• Task to carry out: Set down all of the data that follows word for word, without the images.

━━━━━ Exercise material

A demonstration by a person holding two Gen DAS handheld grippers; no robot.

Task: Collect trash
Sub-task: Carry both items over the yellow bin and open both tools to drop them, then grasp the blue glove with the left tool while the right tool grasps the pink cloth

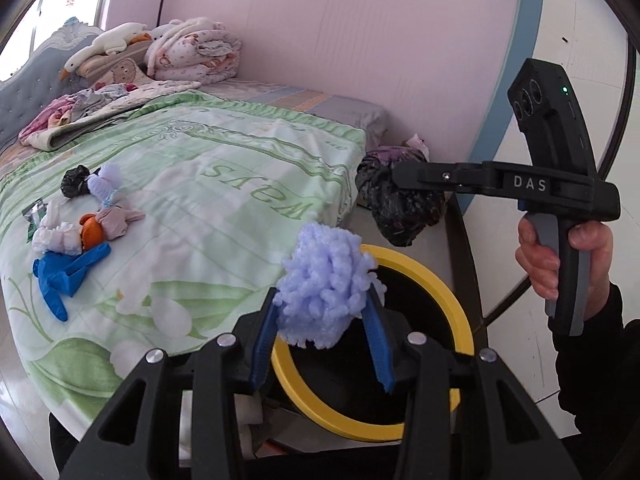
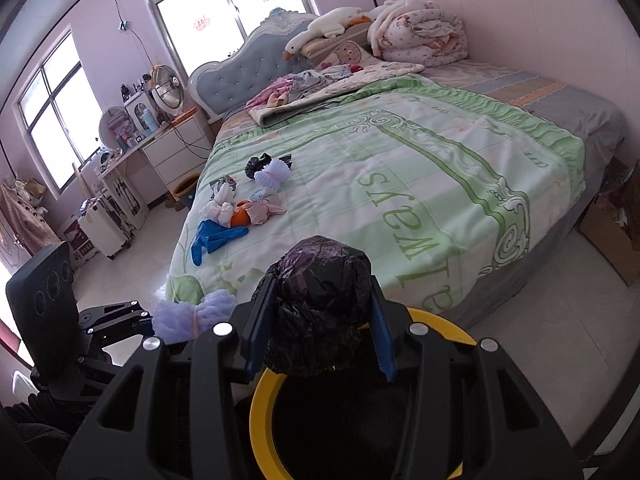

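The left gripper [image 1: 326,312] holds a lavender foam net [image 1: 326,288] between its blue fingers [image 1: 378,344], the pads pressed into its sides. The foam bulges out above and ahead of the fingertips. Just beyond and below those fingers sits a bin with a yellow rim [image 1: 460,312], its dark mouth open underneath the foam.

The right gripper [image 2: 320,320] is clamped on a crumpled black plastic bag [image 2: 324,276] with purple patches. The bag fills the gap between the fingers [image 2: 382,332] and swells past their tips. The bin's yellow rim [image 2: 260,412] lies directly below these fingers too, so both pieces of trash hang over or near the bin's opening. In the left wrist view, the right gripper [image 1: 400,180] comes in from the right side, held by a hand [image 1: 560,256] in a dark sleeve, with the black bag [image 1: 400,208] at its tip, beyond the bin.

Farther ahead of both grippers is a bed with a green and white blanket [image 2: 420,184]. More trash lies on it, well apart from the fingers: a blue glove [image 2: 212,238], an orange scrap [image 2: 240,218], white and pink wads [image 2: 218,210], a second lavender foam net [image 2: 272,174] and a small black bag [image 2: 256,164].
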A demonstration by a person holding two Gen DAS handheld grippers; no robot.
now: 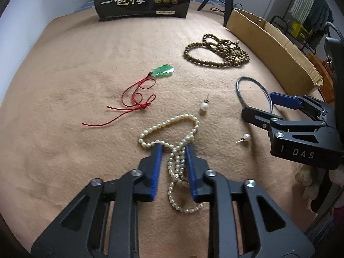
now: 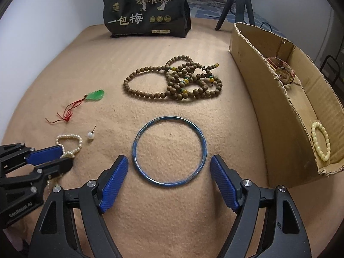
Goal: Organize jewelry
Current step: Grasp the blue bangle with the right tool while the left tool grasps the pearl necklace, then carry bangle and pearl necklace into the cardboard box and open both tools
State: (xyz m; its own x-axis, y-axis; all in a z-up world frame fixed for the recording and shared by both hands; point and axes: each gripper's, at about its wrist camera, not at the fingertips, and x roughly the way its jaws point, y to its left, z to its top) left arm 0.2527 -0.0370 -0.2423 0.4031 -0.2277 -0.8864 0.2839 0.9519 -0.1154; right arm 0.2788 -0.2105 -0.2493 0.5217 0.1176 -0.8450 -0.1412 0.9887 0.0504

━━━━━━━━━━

• The answer:
A demonstration by a person holding two Gen DAS handheld grippers; no robot.

Task: Collect trash
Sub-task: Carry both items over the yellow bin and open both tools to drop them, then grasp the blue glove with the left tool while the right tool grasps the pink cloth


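The left gripper [image 1: 326,312] holds a lavender foam net [image 1: 326,288] between its blue fingers [image 1: 378,344], the pads pressed into its sides. The foam bulges out above and ahead of the fingertips. Just beyond and below those fingers sits a bin with a yellow rim [image 1: 460,312], its dark mouth open underneath the foam.

The right gripper [image 2: 320,320] is clamped on a crumpled black plastic bag [image 2: 324,276] with purple patches. The bag fills the gap between the fingers [image 2: 382,332] and swells past their tips. The bin's yellow rim [image 2: 260,412] lies directly below these fingers too, so both pieces of trash hang over or near the bin's opening. In the left wrist view, the right gripper [image 1: 400,180] comes in from the right side, held by a hand [image 1: 560,256] in a dark sleeve, with the black bag [image 1: 400,208] at its tip, beyond the bin.

Farther ahead of both grippers is a bed with a green and white blanket [image 2: 420,184]. More trash lies on it, well apart from the fingers: a blue glove [image 2: 212,238], an orange scrap [image 2: 240,218], white and pink wads [image 2: 218,210], a second lavender foam net [image 2: 272,174] and a small black bag [image 2: 256,164].
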A demonstration by a person holding two Gen DAS handheld grippers; no robot.
now: 
now: 
Goal: Organize jewelry
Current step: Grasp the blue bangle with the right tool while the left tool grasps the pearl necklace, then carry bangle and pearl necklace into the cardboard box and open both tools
State: (xyz m; its own x-axis, y-axis; all in a z-up world frame fixed for the recording and shared by both hands; point and axes: each gripper's, at about its wrist camera, not at the fingertips, and x roughly the way its jaws point, y to its left, z to its top) left arm 0.2527 -0.0370 -0.2423 0.4031 -0.2277 -0.8864 0.2839 0.9519 -0.1154; right arm 0.2788 -0.2105 -0.2493 0.5217 0.1176 -0.8450 -0.1412 0.9887 0.0504

For this exercise, the answer is now complete.